◆ **EXERCISE INSTRUCTIONS**
Return only the number of lines in the material below holding the string "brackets".

◆ **PROVIDED DATA**

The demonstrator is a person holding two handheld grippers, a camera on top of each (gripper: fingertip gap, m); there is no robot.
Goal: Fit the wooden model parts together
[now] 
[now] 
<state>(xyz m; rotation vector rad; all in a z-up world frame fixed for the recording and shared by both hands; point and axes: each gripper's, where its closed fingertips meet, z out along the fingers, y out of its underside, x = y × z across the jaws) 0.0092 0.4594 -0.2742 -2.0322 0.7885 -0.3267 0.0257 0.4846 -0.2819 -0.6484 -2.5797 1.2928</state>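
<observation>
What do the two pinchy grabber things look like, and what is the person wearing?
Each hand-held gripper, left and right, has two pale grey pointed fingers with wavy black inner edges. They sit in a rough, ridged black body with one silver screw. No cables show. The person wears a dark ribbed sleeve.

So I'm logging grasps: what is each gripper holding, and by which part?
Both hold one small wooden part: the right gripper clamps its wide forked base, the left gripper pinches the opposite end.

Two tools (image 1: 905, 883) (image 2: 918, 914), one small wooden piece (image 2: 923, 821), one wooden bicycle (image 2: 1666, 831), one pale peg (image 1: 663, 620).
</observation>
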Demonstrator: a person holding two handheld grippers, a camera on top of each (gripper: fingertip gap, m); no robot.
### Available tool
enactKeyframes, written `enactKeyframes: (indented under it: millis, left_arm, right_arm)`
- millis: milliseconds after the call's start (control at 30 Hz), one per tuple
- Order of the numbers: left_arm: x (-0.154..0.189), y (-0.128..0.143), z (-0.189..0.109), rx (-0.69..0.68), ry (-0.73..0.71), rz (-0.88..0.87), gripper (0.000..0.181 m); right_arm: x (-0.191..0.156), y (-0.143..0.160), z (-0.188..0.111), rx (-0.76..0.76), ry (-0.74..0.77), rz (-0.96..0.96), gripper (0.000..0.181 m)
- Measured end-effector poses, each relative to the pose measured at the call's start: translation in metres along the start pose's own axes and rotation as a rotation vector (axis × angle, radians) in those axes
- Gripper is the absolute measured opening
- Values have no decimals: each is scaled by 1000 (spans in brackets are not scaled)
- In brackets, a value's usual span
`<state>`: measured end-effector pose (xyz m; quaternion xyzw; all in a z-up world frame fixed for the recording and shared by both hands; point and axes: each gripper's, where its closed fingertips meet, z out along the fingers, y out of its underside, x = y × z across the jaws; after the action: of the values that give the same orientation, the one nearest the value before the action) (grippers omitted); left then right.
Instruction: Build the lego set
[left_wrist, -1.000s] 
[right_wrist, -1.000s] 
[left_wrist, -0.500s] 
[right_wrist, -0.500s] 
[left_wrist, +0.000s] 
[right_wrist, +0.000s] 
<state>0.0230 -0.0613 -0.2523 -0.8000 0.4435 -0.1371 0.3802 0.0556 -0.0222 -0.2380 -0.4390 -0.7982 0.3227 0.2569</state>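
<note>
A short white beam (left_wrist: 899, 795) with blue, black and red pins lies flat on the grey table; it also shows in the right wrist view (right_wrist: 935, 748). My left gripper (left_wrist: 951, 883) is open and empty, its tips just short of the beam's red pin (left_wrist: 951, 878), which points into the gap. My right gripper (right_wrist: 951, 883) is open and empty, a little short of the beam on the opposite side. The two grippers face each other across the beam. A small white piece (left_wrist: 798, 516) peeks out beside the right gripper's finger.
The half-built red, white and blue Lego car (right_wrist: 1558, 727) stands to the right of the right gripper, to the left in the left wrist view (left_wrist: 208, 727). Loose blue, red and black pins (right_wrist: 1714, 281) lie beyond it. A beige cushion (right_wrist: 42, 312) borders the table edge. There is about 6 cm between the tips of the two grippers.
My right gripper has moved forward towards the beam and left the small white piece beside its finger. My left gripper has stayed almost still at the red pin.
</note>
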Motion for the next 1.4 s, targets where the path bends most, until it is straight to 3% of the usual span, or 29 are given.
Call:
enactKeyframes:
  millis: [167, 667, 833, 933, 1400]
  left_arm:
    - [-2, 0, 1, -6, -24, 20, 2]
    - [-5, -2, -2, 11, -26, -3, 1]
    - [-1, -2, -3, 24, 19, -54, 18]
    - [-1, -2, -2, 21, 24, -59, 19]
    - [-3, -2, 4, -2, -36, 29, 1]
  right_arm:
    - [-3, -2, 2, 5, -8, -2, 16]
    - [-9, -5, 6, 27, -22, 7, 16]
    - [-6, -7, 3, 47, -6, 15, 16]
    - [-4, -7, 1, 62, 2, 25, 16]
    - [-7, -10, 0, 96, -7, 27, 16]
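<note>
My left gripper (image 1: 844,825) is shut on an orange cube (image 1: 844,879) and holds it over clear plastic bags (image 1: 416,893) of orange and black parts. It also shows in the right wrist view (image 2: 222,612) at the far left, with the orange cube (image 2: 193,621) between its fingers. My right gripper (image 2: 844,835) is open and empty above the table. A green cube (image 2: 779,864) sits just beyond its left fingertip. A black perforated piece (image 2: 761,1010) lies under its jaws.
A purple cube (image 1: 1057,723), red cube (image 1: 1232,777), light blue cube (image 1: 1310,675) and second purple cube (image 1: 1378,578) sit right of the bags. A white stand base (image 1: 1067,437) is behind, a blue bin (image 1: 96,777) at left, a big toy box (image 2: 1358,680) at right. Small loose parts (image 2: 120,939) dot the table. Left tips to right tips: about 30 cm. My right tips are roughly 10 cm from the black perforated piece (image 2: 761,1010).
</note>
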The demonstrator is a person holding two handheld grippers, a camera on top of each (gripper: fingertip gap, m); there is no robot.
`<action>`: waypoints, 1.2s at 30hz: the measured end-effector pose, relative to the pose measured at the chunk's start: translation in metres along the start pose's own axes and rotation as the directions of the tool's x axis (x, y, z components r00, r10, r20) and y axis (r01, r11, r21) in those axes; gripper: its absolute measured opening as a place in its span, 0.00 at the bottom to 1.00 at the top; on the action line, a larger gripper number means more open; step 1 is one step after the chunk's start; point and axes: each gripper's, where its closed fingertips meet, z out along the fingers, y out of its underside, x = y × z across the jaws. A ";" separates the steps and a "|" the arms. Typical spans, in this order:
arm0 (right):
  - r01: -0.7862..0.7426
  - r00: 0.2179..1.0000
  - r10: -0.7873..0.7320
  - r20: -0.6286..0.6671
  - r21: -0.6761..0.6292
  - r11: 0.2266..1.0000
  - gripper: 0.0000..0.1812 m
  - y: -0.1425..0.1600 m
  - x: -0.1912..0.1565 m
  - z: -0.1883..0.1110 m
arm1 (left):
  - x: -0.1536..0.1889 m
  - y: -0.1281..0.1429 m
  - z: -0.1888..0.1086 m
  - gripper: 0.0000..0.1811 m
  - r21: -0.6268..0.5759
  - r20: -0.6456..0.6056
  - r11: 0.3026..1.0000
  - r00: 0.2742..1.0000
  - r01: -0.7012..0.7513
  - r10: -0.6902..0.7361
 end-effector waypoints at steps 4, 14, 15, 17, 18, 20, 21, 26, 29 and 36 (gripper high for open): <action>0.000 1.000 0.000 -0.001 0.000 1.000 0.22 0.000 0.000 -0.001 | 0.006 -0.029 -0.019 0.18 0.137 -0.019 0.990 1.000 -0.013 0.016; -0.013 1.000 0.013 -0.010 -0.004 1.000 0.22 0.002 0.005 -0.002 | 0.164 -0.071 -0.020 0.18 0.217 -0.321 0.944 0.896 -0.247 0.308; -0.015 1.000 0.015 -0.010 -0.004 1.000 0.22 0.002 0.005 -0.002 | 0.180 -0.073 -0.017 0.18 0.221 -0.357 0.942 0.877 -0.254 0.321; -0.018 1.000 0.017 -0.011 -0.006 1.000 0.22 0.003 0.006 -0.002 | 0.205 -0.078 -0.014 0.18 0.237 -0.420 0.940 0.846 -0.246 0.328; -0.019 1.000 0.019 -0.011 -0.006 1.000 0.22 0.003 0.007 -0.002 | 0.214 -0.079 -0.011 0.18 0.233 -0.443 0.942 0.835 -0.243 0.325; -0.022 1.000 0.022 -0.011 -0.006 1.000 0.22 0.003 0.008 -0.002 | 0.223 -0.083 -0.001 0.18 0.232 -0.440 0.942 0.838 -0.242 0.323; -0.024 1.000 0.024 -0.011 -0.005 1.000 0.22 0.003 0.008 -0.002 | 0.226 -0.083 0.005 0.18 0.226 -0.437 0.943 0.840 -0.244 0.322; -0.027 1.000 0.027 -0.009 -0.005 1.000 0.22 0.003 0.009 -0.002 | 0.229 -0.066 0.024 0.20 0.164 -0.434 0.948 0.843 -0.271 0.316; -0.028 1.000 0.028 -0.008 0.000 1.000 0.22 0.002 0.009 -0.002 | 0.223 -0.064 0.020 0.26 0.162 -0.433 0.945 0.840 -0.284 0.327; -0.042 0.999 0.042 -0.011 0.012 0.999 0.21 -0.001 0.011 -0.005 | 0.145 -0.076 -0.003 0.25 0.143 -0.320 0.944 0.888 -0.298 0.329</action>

◆ **SOLUTION**
2